- Action item: Each line of the data below goes into the copy exactly; pictures do not.

- Raw data:
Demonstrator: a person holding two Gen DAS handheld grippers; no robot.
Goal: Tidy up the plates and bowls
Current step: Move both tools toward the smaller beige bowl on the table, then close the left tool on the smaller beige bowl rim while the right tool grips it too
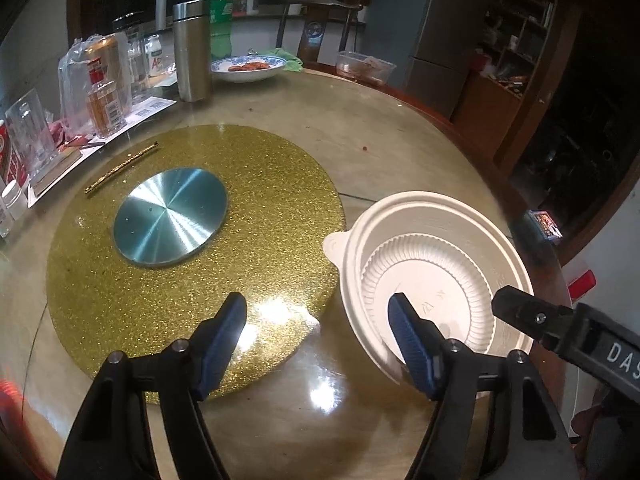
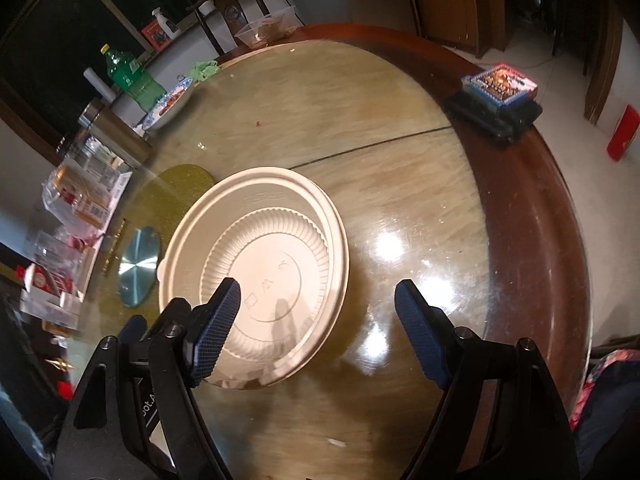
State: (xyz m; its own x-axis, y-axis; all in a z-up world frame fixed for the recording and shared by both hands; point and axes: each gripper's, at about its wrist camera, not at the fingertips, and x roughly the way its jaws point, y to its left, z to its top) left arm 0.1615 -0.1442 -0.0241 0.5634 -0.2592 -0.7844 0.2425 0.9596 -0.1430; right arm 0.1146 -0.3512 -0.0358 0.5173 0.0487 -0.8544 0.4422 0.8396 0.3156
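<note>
Left gripper, black frame with blue ribbed pads: jaws wide, nothing clamped; its right pad hangs over the near-left rim of the bowl, its left pad over the gold disc; whether the right pad touches the rim cannot be told. Right gripper, same make: jaws wide, holding nothing; its left pad sits over the near part of the bowl, its right pad over bare tabletop. Cream-white round disposable plastic bowl, ribbed inner wall, flat embossed base, small tab on its left rim: upright and empty on the tabletop, just to the right of the gold disc, the tab at the disc's edge. Round table, pale wood-grain top under a glossy sheet, dark red-brown wooden rim: bears everything listed. Gold glitter round disc, flat on the table. Brushed silver-blue metal round plate, lying at the middle of the gold disc. Gold twisted stick, lying on the far-left edge of the disc. Clear drinking glass and a bagged orange can, among clutter at the left edge of the table. Steel cylindrical flask, upright, farther back. Blue-and-white porcelain bowl with reddish food, right of the flask. Green plastic bottle with yellow cap, behind the flask. Clear rectangular plastic container, at the far edge. Blue printed box, on a dark block at the table's right rim. Dark wooden chair, beyond the table.
</note>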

- Output for this exercise:
Demonstrator: a person holding two Gen DAS handheld grippers; no robot.
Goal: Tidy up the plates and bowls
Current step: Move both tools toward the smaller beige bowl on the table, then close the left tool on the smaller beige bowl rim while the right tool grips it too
State: (xyz m; its own x-axis, y-axis; all in a z-up world frame fixed for the recording and shared by both hands; point and axes: each gripper's, at about its wrist camera, not at the fingertips, and x roughly the way its jaws point, y to its left, z to its top) left arm 0.1615 -0.1442 -0.0241 0.5634 -0.2592 -0.7844 0.2425 0.9596 -0.1430; right arm 0.1146 -0.3512 -0.0358 0.5173 0.0487 -0.8544 0.4422 0.8396 0.3156
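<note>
Left gripper, black frame with blue ribbed pads: jaws wide, nothing clamped; its right pad hangs over the near-left rim of the bowl, its left pad over the gold disc; whether the right pad touches the rim cannot be told. Right gripper, same make: jaws wide, holding nothing; its left pad sits over the near part of the bowl, its right pad over bare tabletop. Cream-white round disposable plastic bowl, ribbed inner wall, flat embossed base, small tab on its left rim: upright and empty on the tabletop, just to the right of the gold disc, the tab at the disc's edge. Round table, pale wood-grain top under a glossy sheet, dark red-brown wooden rim: bears everything listed. Gold glitter round disc, flat on the table. Brushed silver-blue metal round plate, lying at the middle of the gold disc. Gold twisted stick, lying on the far-left edge of the disc. Clear drinking glass and a bagged orange can, among clutter at the left edge of the table. Steel cylindrical flask, upright, farther back. Blue-and-white porcelain bowl with reddish food, right of the flask. Green plastic bottle with yellow cap, behind the flask. Clear rectangular plastic container, at the far edge. Blue printed box, on a dark block at the table's right rim. Dark wooden chair, beyond the table.
</note>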

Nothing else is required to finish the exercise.